**Problem details**
Would you output the lines from the one with "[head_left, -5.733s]" through the last line of the material below, exactly, but without pictures?

**Dataset extract**
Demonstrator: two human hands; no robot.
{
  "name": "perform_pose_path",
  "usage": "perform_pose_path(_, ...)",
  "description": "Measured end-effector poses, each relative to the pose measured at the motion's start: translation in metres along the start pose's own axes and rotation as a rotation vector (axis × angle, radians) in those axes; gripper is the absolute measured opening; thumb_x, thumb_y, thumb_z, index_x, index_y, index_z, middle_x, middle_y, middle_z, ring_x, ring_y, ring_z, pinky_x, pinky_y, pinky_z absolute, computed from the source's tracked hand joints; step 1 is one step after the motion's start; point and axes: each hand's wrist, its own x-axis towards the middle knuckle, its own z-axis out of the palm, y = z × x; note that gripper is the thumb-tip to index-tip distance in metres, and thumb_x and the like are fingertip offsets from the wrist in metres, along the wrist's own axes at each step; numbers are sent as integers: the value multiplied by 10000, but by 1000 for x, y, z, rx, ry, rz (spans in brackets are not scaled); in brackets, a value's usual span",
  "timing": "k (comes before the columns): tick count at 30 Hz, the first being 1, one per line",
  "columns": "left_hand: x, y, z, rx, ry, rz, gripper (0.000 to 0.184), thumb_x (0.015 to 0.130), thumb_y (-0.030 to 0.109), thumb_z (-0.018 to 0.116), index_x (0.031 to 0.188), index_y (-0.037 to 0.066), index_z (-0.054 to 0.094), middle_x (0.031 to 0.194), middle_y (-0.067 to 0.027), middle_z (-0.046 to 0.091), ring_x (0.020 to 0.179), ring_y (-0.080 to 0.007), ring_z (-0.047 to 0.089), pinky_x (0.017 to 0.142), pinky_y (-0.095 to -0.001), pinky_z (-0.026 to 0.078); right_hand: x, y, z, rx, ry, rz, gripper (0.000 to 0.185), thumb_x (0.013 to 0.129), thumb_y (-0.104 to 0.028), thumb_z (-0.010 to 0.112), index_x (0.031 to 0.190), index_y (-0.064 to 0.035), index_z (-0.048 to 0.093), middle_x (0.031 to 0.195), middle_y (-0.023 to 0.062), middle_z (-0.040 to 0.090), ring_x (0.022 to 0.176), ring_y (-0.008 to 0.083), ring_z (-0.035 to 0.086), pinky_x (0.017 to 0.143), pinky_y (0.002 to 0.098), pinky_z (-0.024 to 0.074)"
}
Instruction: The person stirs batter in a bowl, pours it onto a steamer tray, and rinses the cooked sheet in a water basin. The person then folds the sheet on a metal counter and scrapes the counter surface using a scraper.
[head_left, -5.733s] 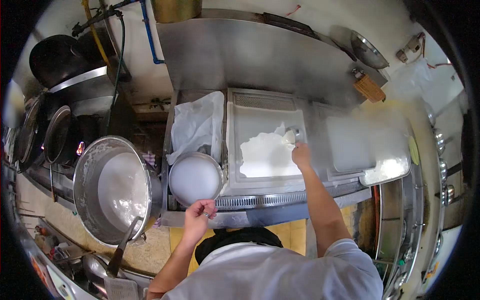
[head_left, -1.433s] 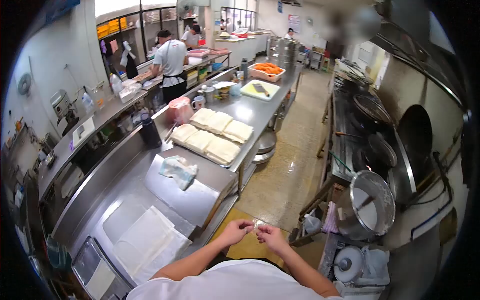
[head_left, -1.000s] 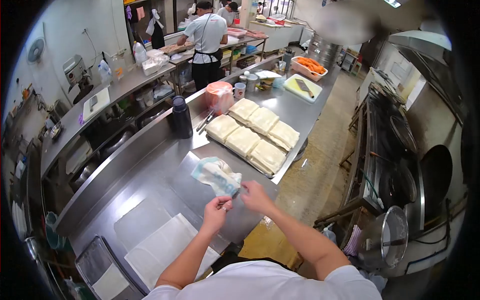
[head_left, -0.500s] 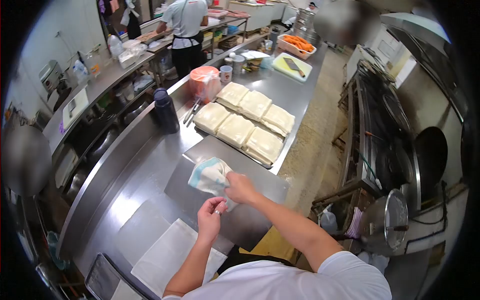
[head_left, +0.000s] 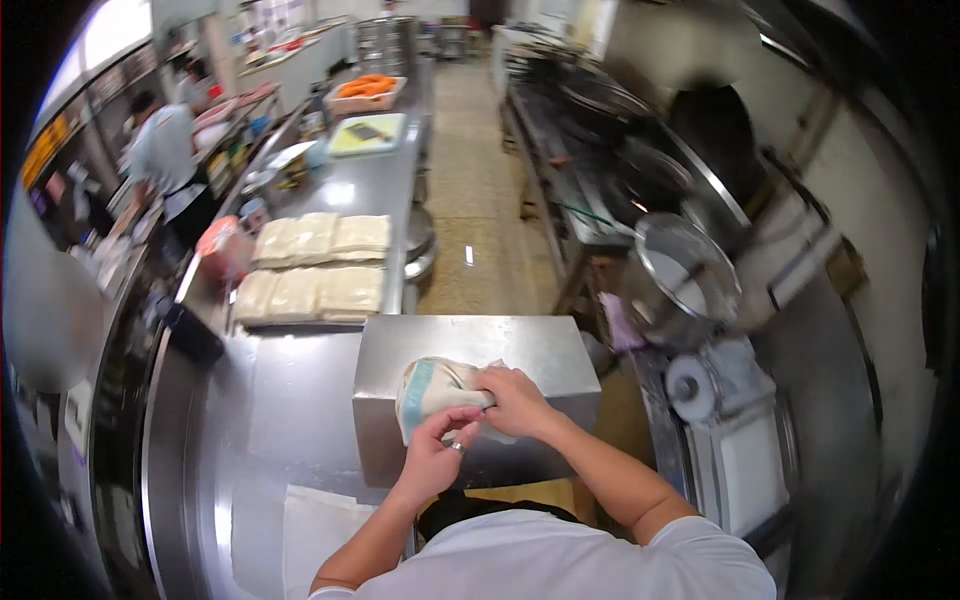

**Finished exercise**
[head_left, -5.733s] 
[head_left, -1.433s] 
[head_left, -1.000s] 
[head_left, -0.500s] 
[head_left, +0.000s] 

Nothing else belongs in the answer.